Reaching the Early Majority

June 18, 2019 • #
Crossing the Chasm Crossing the Chasm Marketing and Selling Disruptive Products to Mainstream Customers by Geoffrey A. Moore Published: 2006 • Completed: June 2, 2019 • 📚 View in Library ★★★

Geoffrey Moore’s Crossing the Chasm is part of the tech company canon. It’s been sitting on my shelf for years unread, but I’ve known the general nature of the problem it illuminates for years. We’ve even experienced some of its highlighted phenomena first hand in our own product development efforts in bringing Geodexy, allinspections, and Fulcrum to market.

Moore’s “Technology Adoption Life Cycle” is the axis of the book:

The chasm

In principle, the advice laid out rings very logical, nothing out of left field that goes against any conventional wisdom. It helps to create a concrete framework for thinking about the “psychographic” profile of each customer type, in order from left to right on the curve:

  1. Innovators
  2. Visionaries
  3. Pragmatists
  4. Conservatives
  5. Laggards

It’s primarily addressed to high-tech companies, most of which in the “startup” camp are somewhere left of the chasm. The challenge, as demonstrated in the book, is to figure out what parts of your strategy, product, company org chart, and go-to-market need to change to make the jump across the chasm to expansion into the mainstream on the other side.
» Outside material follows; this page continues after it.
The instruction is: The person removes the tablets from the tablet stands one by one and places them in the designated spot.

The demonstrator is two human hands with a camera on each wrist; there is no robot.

There are important differences between each stage in the market cycle. As a product transitions between stages, there are evolutions that need to take place for a company to successfully mature through the lifecycle to capture further depths of the addressable market. Moore’s model, however, distinguishes the gap between steps 2 and 3 as dramatically wider in terms of the driving motivations of customers, and ultimately the disconnect of what a product maker is selling from what the customer believes they are buying.

The danger of the chasm is made more extreme by the fact that many companies, after early traction and successes with innovators and visionaries, are still young and small. A company like that moving into a marketplace of pragmatists will encounter much larger, mature organizations with different motivations.

The primary trait displayed by the visionary as compared to the pragmatist is a willingness to take risk. Where a visionary is willing to make a bet on a new, unproven product, staking some of their own social and political capital on the success of high tech new solutions, the pragmatist wants a solution to be proven before they invest. Things like social proof, case studies, and other forms of evidence that demonstrate ROI in organizations that look like their own. Not only other companies of their rough size, but ones also in their specific industry vertical, doing the same kind of work. In other words, only a narrow field of successes work well as demonstrable examples of value for them.

Knowing about this difference between market phases, how would a creator prepare themselves to capture the pragmatist customer? One is left with a dilemma: how can I demonstrate proof within other pragmatic, peer organizations when they all want said proof before buying in? We have our own product that’s in (from my optic) the early stages of traction right of the chasm, so many of the psychographics the book provides to define the majority market ring very true in interactions with these customers.

Presented with this kind of conundrum in how to proceed, Moore’s strategy for what to do here is, in short, all about beachheads. He uses the example of D-Day and the successful Allied landings on the Normandy beachhead as an analogy for how you can approach this sort of strategy. Even if you have a broadly-applicable product, relevant to dozens of different industries, you have to spend so much time and energy on a hyper-targeted marketing campaign to connect with the pragmatist on the other end that you won’t have enough resources to do this for every market. The beachhead will be successfully taken and held only if you go deep enough into a single vertical example to hold onto that early traction until you can secure additional adjacent customers. Only then can you worry about moving inland and taking more territory.

All in all it was a worthwhile, quick read. Nothing revelatory was uncovered for me that I wasn’t already aware of in broad strokes. However, it is one of those books that’s foundational to anyone building a B2B software product. Understanding the dynamics and motivations of customers and how they evolve with your product’s growth is essential to building the right marketing approach.